- _TASK STATEMENT_
Going through the data below, please show each line containing the string "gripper".

++++ SUPPLIED MATERIAL

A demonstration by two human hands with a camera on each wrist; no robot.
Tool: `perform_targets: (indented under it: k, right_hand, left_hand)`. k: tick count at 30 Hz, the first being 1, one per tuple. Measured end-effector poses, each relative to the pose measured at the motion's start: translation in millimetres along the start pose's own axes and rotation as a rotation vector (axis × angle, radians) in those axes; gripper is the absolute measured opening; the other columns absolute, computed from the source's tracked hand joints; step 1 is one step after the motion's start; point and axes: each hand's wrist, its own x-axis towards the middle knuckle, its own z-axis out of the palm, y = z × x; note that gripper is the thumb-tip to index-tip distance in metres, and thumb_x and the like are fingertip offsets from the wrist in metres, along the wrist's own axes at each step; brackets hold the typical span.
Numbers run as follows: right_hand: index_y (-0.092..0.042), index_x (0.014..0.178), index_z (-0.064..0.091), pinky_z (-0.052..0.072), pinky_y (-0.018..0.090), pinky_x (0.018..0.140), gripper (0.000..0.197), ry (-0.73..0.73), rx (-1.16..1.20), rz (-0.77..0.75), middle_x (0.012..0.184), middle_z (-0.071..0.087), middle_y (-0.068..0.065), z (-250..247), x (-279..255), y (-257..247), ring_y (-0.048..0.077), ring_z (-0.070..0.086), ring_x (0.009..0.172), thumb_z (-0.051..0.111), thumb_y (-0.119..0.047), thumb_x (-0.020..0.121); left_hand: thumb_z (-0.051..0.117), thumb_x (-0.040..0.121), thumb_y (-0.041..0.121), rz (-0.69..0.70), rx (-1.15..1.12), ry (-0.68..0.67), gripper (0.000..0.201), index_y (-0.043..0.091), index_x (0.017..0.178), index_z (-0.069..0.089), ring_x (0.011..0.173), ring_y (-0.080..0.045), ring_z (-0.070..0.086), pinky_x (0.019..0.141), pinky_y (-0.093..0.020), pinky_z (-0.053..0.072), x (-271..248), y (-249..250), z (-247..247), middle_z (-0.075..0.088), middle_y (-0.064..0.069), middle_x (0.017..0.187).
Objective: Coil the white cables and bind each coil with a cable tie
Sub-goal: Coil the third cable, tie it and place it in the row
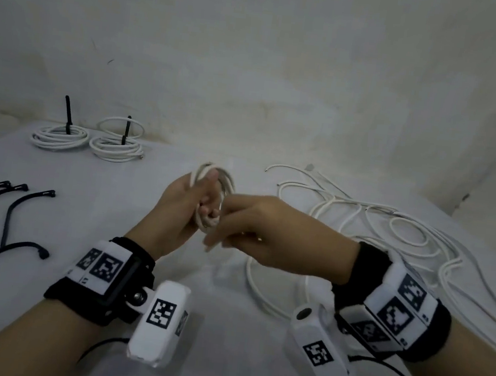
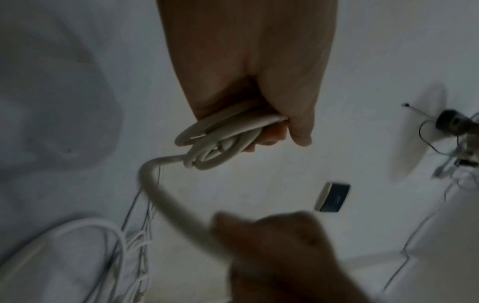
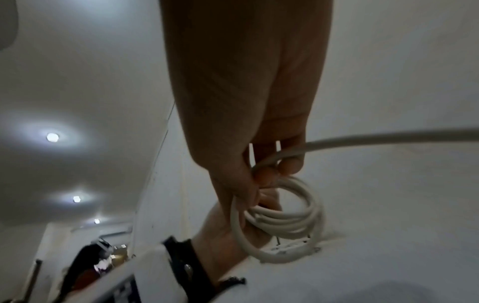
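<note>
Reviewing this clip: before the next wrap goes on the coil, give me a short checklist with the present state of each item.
1. Left hand grips the coil in progress: ok.
2. Right hand pinches the free cable run feeding the coil: ok.
3. Loops in the coil lie together, none slipped off: ok, from the right wrist view.
4. Free run clear of the loose cable pile: cannot tell; strands overlap there.
5. Spare black cable ties on the table to the left: ok.
6. Two finished coils at far left, each with an upright tie, apart from the work: ok.
</note>
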Motion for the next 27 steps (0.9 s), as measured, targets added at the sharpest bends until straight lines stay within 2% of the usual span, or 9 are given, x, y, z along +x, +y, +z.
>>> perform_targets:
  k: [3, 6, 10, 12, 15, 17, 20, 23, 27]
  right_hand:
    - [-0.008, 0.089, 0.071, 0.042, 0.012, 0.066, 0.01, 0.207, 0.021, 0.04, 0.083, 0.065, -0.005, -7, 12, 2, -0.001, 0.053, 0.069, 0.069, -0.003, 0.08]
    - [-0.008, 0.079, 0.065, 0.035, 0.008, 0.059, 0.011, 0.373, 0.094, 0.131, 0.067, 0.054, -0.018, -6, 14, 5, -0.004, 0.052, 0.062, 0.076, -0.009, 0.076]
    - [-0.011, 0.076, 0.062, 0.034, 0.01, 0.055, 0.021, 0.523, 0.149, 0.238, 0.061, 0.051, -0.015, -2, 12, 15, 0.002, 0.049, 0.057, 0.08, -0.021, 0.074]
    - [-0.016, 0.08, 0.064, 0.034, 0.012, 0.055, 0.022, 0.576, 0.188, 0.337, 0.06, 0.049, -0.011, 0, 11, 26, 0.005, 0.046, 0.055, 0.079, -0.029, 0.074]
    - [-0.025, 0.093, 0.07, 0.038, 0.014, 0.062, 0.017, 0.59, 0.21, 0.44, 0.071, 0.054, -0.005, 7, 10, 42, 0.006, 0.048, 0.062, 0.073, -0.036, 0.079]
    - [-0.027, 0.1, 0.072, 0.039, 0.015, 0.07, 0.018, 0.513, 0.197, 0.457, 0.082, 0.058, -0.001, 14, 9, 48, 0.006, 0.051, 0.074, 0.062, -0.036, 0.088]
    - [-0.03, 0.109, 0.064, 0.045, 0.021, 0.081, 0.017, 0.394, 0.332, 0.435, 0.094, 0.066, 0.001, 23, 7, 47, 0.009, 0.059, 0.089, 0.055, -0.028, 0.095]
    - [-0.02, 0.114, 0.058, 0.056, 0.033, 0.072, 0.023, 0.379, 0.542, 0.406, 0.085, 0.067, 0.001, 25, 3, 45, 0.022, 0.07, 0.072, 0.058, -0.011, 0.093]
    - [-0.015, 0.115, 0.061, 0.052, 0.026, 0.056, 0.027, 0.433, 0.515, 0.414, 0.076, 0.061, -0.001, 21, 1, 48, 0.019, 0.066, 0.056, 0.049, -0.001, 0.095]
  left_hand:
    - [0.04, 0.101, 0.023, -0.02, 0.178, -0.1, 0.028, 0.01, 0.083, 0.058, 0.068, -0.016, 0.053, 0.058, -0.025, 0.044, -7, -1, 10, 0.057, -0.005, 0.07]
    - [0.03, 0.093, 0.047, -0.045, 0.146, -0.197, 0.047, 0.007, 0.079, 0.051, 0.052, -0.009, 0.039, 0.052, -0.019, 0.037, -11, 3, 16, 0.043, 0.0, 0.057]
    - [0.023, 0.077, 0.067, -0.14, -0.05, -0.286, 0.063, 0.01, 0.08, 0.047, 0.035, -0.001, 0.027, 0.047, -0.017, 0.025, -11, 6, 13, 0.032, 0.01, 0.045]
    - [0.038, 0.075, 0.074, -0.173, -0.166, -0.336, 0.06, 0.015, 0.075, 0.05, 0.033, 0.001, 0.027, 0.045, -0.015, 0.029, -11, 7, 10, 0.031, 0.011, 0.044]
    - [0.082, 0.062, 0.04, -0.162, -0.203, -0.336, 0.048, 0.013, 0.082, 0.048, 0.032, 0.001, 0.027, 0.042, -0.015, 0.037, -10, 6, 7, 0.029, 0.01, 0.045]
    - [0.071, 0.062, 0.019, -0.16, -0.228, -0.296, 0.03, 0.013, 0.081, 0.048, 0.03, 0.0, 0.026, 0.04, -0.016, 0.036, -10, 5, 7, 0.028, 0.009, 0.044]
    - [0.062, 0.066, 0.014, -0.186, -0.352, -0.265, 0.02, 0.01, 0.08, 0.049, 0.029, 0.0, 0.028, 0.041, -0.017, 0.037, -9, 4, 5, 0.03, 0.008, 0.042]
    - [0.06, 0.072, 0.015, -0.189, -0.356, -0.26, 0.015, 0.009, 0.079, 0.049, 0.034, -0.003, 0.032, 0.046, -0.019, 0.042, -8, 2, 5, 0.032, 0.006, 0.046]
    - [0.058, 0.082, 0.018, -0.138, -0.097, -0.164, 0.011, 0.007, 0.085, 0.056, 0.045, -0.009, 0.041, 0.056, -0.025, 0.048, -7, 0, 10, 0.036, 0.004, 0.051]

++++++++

- _EXPECTED ANSWER_
Tool: `perform_targets: (indented under it: k, right_hand, left_hand)`. k: tick count at 30 Hz, the first being 1, one per tuple. Measured end-effector poses, each relative to the pose measured at the motion's start: translation in millimetres along the start pose's own axes and rotation as a rotation vector (axis × angle, radians) in those axes; gripper is the absolute measured opening; the other columns absolute, computed from the source's tracked hand joints; step 1 is one step after the motion's start; point and axes: each hand's wrist, its own x-axis towards the middle knuckle, its own z-axis out of the palm, y = z × x; note that gripper is the thumb-tip to index-tip distance in metres, and thumb_x and the like are fingertip offsets from the wrist in metres, along the wrist's own axes at each step; brackets hold the typical span.
Numbers run as follows: right_hand: index_y (-0.092..0.042), index_x (0.014..0.178), index_z (-0.064..0.091), pinky_z (-0.052..0.072), pinky_y (-0.018..0.090), pinky_x (0.018..0.140), gripper (0.000..0.197), ry (-0.73..0.73), rx (-1.16..1.20), rz (-0.77..0.75), middle_x (0.012..0.184), middle_z (-0.071..0.087), middle_y (-0.068..0.065), z (-250..247), x (-279..255), y (-257..247), ring_y (-0.048..0.077), ring_z (-0.070..0.086), ring_x (0.009..0.172), thumb_z (-0.051..0.111), thumb_y (-0.119..0.047), thumb_x (-0.020..0.121); left_hand: thumb_z (-0.051..0.117), thumb_x (-0.040..0.121), thumb_y (-0.041..0.121), rz (-0.69..0.70), rx (-1.15..1.12), ry (-0.68..0.67), gripper (0.000..0.201), index_y (-0.043..0.091), index_x (0.017..0.178), index_z (-0.069..0.089), ring_x (0.011..0.173), ring_y (-0.080..0.045), ring_z (-0.070..0.086), pinky_x (0.019..0.141), pinky_y (-0.093..0.020), pinky_z (-0.053..0.072), x (-271..248), y (-249..250), z (-247..247), middle_z (-0.075..0.088), middle_y (-0.064..0.069), middle_x (0.017..0.187).

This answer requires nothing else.